[Problem description]
Repeat exactly, and only, the lines of the material below from the one that contains "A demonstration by" through its final line.

******

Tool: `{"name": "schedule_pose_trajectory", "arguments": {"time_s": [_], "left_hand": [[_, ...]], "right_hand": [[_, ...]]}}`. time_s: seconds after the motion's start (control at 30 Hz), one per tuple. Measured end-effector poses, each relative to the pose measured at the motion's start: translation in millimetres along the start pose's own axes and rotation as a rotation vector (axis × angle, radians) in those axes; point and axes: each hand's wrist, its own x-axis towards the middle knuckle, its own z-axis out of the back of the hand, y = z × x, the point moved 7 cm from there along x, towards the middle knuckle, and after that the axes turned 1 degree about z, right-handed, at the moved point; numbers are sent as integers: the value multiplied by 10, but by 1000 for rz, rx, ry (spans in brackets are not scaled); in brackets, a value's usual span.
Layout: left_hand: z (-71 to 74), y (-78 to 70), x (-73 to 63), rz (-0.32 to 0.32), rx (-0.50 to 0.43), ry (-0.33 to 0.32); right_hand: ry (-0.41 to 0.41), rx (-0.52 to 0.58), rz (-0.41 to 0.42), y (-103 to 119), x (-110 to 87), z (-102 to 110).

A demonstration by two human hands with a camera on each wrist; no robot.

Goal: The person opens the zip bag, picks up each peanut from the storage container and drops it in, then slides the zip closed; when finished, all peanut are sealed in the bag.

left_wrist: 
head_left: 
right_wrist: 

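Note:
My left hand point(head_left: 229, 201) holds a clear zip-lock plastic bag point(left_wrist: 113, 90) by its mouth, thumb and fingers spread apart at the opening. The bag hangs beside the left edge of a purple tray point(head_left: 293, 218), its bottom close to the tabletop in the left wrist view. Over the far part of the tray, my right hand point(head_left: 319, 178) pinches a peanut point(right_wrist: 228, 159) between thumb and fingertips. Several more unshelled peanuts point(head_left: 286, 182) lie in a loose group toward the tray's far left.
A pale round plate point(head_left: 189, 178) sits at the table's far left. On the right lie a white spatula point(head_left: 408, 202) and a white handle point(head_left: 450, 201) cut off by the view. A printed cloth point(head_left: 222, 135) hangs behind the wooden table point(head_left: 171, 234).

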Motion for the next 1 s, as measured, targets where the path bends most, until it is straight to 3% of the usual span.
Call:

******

[Reply]
A demonstration by two human hands with a camera on each wrist; no robot.

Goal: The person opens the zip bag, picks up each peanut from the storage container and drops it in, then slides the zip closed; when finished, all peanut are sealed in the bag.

left_wrist: 
head_left: 
right_wrist: 

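Note:
My left hand point(head_left: 229, 201) holds a clear zip-lock plastic bag point(left_wrist: 113, 90) by its mouth, thumb and fingers spread apart at the opening. The bag hangs beside the left edge of a purple tray point(head_left: 293, 218), its bottom close to the tabletop in the left wrist view. Over the far part of the tray, my right hand point(head_left: 319, 178) pinches a peanut point(right_wrist: 228, 159) between thumb and fingertips. Several more unshelled peanuts point(head_left: 286, 182) lie in a loose group toward the tray's far left.
A pale round plate point(head_left: 189, 178) sits at the table's far left. On the right lie a white spatula point(head_left: 408, 202) and a white handle point(head_left: 450, 201) cut off by the view. A printed cloth point(head_left: 222, 135) hangs behind the wooden table point(head_left: 171, 234).
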
Motion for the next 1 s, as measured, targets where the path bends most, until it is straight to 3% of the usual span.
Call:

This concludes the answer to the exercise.